With continuing advances in computer-generated imagery and the rapid popularization of the blockbusting use of 3D technologies in cinemas, animated films, which are notoriously expensive and time-consuming to produce, are currently living their golden age worldwide.

Animations not only have the narrative flexibility to allow a more effective use of new technology, but also they are specifically designed to appeal to as large an audience as possible, due to the high costs associated with their production. Thus, mainstream animated movies tend to primarily have entertaining, child-friendly plots, while possessing more adult-oriented subtexts and cultural references, along with a myriad of tiny details that would please even the pickiest film geek.

Despicable Me succeeds on all these fronts, despite having a risky premise, by not only lacking a hero, but actually having a villain as its main character. In Gru, a classical-style villain in danger of losing his notoriety to Vector, a young, up-and-coming villain who favors minimalist Apple-store aesthetics, the movie manages to create an essentially unlikeable character with whom it is nevertheless easy to identify.

Vector, the antagonist of the movie, is a young and modern villain determined to replace Gru, photo courtesy of Paramount Pictures Brasil.

The villain wars between Gru and Vector that dominate the movie’s plot involve a conspiracy to shrink and steal the moon, and the three orphaned sisters Gru plans to make use of to achieve this goal, who in return slowly help reveal the human being deep inside of him.

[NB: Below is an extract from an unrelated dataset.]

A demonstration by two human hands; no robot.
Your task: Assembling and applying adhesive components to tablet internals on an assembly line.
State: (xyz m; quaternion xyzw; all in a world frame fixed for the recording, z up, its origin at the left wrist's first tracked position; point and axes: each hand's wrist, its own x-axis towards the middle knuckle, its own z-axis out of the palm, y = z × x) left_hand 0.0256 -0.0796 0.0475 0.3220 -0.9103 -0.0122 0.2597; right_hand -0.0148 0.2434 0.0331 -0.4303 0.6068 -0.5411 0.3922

The film takes the audience on a roller-coaster ride of emotions as Gru moves from pathetic to sympathetic, all wonderfully scored by original music from hip-hop artist Pharrell Williams and Brazilian composer Heitor Pereira. An actual roller-coaster ride also tests the boundaries of 3D imaging to the fullest.

Speaking after the Rio screening, producer John Cohen explained that to ensure the film translated to every culture, they worked with an international team, mixing artistic elements from different parts of the world and giving priority to physicality and physical comedy.

Gru’s scarf, Cohen mentioned, emerged as the principal defining feature of the character, and the production team ended up treating it like a character in itself, even going so far as putting one artist solely in charge of its animation.

Despicable Me opens in Brazil on August 6th, after another special screening in São Paulo on July 30th; and if the success of recent 3D, animated movies is any indication, it is the newest contender to smash the box office this winter.

One can only imagine the new heights this ever growing animation-mania will reach in Brazil, when Rio, the upcoming movie by the Brazilian director Carlos Saldanha opens in 2011.